Tuesday, August 12, 2008

Vale Mahmoud




Mahmoud Darwish, a poet of great tenderness and lyrical intensity, has died in the US at the age of 67. His work became a rallying cry for the Palestinian struggle, and although the poet scorned the tag "poet laureate", he was closely allied with the Communist party and later the PLO, one of many Arab liberation movements which it spawned. Darwish spent 26 of his 67 years in exile, first in Moscow, then Paris, then Cairo until finally settling back in Ramallah in 1996. This later period in his life proved to be perhaps his most productive, spawning six books including Unfortunately it was Paradise: Selected Poems in 2003.

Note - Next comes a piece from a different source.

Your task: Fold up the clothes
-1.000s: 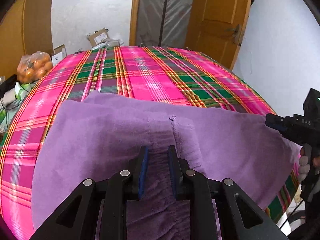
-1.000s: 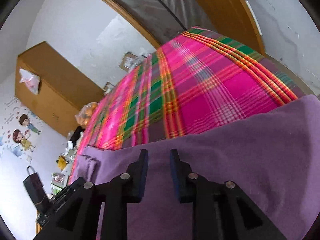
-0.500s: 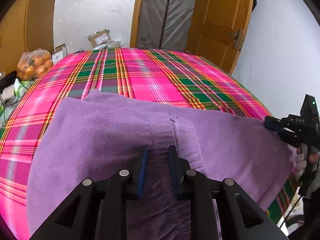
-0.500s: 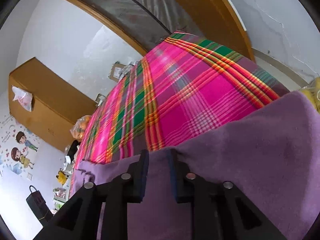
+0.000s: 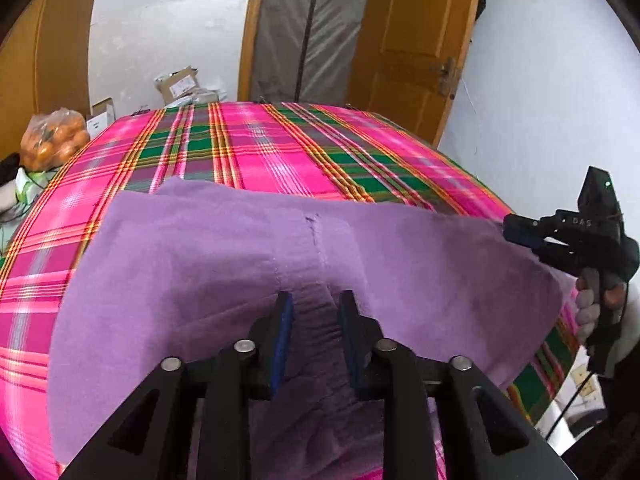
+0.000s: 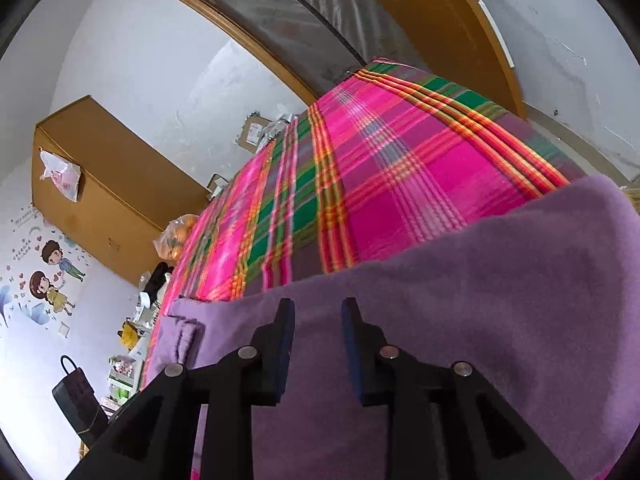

About Darwish's work, the poet Naomi Shihab Nye has said, "Darwish is the Essential Breath of the Palestinian people, the eloquent witness of exile and belonging...."

I Come From There

I come from there and I have memories
Born as mortals are, I have a mother
And a house with many windows,
I have brothers, friends,
And a prison cell with a cold window.
Mine is the wave, snatched by sea-gulls,
I have my own view,
And an extra blade of grass.
Mine is the moon at the far edge of the words,
And the bounty of birds,
And the immortal olive tree.
I walked this land before the swords
Turned its living body into a laden table.

I come from there. I render the sky unto her mother
When the sky weeps for her mother.
And I weep to make myself known
To a returning cloud.
I learnt all the words worthy of the court of blood
So that I could break the rule.
I learnt all the words and broke them up
To make a single word: Homeland.....


- Mahmoud Darwish (1942-2008)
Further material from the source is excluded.